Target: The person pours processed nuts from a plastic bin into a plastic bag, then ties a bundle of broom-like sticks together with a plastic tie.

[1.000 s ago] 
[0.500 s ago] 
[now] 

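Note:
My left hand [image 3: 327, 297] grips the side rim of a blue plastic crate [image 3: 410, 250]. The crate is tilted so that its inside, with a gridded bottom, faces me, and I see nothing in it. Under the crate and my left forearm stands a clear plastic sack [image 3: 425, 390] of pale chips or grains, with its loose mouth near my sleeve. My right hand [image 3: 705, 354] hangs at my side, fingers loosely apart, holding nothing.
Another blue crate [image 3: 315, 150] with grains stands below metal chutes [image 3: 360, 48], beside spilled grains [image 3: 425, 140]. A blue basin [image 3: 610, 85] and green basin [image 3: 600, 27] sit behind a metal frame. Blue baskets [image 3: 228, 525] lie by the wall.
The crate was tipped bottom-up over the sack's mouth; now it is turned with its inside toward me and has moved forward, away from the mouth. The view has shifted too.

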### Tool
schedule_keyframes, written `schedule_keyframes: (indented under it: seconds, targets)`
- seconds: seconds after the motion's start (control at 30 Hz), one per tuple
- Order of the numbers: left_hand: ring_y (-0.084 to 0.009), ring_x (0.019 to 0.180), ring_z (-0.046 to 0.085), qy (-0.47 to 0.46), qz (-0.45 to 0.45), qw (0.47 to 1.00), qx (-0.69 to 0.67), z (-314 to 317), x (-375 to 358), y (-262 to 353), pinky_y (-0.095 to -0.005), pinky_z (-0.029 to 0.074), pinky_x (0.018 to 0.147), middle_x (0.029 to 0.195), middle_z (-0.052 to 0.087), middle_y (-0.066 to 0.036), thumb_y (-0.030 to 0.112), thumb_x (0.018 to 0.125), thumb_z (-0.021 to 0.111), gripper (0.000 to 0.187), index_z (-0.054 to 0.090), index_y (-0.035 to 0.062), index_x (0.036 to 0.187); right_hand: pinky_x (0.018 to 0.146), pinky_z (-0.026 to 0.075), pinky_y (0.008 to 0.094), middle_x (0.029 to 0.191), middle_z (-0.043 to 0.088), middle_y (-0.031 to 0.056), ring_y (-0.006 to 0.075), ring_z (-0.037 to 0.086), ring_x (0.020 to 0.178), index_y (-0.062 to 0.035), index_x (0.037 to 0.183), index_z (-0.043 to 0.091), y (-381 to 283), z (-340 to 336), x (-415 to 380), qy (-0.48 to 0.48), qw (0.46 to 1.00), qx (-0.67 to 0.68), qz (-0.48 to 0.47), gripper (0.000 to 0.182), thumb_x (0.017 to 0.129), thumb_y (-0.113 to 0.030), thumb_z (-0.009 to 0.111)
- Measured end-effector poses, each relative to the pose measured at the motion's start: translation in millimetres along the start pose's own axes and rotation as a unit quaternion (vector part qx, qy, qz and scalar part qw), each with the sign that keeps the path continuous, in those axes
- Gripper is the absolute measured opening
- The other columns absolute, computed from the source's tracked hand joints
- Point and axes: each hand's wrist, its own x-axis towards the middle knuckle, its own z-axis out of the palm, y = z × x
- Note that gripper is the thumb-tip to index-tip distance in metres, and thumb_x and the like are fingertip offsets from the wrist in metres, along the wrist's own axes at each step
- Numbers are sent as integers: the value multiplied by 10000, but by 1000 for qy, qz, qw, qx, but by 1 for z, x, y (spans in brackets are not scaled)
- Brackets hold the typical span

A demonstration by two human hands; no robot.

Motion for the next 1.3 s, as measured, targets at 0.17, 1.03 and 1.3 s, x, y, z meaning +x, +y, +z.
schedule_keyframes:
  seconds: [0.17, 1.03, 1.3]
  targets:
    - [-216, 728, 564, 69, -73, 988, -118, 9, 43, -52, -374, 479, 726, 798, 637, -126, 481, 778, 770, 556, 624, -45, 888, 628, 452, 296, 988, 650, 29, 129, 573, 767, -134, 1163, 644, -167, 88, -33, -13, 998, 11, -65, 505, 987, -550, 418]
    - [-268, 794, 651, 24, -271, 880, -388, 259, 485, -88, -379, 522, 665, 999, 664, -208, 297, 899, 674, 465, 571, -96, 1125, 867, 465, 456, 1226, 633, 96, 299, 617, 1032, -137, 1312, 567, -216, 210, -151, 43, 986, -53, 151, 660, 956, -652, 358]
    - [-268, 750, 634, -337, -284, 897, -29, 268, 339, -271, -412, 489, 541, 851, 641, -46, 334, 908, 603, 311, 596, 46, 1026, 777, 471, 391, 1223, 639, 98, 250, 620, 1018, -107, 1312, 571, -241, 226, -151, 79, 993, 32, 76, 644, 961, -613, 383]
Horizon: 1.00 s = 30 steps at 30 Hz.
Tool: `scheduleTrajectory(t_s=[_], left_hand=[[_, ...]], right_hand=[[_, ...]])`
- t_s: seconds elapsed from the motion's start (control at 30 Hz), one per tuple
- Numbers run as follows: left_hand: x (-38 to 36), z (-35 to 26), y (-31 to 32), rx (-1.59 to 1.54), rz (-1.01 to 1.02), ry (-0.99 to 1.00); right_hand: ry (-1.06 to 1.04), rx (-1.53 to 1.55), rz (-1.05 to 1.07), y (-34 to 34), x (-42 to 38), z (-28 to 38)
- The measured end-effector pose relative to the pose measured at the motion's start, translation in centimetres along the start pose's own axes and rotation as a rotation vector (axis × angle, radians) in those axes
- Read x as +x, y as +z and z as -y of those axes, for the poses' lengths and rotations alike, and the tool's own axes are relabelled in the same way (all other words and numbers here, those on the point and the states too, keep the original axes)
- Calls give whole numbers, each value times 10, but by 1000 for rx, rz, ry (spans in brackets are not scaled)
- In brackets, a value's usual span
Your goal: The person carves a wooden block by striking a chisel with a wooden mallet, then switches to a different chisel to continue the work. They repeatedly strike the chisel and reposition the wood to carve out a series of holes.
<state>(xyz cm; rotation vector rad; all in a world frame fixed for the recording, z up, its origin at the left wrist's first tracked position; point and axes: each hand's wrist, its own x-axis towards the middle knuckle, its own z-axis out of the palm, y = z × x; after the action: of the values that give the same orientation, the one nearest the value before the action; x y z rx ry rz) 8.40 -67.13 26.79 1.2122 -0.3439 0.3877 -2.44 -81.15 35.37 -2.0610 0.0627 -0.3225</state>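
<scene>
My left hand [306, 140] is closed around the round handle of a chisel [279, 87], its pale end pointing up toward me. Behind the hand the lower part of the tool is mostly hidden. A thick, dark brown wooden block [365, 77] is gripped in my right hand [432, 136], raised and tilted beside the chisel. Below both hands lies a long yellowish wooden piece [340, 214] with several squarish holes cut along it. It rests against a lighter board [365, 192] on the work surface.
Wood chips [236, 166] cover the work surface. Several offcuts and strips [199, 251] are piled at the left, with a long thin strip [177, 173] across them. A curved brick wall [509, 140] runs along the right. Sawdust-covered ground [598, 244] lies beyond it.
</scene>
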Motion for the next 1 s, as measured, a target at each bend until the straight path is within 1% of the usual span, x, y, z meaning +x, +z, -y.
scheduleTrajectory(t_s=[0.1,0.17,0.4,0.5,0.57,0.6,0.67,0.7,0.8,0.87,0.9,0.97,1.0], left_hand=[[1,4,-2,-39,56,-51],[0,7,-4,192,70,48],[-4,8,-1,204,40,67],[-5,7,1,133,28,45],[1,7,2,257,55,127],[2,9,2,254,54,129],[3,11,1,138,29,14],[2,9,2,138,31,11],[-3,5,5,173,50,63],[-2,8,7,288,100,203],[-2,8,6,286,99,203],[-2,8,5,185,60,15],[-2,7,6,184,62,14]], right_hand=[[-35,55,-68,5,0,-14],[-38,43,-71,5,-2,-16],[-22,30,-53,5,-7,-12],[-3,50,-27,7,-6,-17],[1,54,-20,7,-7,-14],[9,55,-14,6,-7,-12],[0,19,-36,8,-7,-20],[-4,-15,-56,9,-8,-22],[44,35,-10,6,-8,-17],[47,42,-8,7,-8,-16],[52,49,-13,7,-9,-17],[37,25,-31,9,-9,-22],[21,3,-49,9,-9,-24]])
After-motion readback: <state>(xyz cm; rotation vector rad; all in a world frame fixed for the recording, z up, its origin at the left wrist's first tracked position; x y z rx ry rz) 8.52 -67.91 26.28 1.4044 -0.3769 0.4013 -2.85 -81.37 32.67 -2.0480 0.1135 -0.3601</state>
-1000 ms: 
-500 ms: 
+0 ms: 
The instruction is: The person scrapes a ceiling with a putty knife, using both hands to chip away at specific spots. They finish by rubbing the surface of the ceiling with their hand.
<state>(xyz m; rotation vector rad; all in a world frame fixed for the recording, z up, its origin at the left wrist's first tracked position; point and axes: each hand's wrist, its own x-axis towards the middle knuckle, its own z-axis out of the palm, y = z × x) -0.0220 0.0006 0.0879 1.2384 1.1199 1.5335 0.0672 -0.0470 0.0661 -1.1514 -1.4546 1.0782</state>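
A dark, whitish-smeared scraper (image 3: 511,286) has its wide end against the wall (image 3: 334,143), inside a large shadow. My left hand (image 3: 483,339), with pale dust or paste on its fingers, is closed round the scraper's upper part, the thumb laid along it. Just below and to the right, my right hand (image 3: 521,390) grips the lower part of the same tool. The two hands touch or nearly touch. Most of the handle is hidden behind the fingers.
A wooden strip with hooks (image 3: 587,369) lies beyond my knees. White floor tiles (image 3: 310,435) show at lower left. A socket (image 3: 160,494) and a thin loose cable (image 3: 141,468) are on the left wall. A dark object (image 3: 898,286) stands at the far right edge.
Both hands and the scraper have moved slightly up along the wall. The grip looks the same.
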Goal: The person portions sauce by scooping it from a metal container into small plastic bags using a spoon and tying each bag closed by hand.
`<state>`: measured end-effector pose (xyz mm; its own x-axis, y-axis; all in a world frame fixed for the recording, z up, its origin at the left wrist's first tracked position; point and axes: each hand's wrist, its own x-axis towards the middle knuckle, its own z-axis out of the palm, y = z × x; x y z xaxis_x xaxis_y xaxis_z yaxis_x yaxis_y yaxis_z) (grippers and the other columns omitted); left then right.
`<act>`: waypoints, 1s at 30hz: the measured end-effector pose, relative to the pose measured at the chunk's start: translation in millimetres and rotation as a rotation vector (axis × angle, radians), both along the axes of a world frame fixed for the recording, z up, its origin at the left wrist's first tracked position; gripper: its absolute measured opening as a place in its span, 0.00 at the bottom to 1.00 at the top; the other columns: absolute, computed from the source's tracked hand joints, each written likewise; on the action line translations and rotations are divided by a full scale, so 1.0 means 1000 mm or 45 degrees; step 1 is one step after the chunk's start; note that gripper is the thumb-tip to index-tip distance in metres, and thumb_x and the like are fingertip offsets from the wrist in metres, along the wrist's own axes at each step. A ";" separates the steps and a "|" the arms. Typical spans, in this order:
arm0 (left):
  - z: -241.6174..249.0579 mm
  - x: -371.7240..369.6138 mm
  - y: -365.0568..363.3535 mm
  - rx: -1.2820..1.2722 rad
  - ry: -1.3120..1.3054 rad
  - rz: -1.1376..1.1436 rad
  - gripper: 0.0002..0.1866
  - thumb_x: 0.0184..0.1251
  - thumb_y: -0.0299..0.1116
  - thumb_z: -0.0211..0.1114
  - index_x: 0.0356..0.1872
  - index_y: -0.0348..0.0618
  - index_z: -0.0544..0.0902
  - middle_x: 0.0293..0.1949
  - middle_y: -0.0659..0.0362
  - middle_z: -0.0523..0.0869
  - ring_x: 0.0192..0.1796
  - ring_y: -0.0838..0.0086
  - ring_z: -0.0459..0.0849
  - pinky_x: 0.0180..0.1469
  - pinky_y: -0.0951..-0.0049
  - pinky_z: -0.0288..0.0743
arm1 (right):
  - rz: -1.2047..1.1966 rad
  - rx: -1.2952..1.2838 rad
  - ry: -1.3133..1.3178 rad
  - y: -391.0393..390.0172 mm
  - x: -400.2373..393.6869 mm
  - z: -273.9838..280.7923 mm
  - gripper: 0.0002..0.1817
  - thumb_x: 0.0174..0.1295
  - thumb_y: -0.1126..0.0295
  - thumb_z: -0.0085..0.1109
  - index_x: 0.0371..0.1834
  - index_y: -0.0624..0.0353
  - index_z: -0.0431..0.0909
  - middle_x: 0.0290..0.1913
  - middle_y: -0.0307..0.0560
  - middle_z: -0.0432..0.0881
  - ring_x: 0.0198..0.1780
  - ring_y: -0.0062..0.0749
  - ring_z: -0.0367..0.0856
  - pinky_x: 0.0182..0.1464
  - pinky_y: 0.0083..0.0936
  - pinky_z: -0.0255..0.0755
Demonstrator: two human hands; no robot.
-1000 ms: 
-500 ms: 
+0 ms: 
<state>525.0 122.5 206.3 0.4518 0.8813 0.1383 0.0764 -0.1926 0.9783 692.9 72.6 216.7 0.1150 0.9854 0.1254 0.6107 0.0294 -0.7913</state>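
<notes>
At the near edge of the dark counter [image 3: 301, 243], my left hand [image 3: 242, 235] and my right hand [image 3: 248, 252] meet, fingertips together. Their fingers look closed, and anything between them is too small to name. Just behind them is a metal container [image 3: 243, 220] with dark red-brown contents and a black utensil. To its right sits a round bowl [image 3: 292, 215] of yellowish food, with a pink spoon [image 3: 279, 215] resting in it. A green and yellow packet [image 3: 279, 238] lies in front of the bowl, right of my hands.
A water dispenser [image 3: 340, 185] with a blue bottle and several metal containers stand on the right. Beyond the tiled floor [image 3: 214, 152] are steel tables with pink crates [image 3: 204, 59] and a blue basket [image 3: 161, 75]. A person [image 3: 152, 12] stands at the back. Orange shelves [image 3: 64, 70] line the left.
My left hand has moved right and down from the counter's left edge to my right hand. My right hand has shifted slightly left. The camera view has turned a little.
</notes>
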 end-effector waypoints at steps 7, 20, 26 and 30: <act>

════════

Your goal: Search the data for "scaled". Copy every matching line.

Solution below:
- Numbers are sent as integers: the value multiplied by 10000, but by 1000 for qy, qz, qw, qx, but by 1 for z, x, y (spans in brackets are not scaled)
- Calls give whole numbers, each value times 10, but by 1000 for rx, rz, ry (spans in brackets are not scaled)

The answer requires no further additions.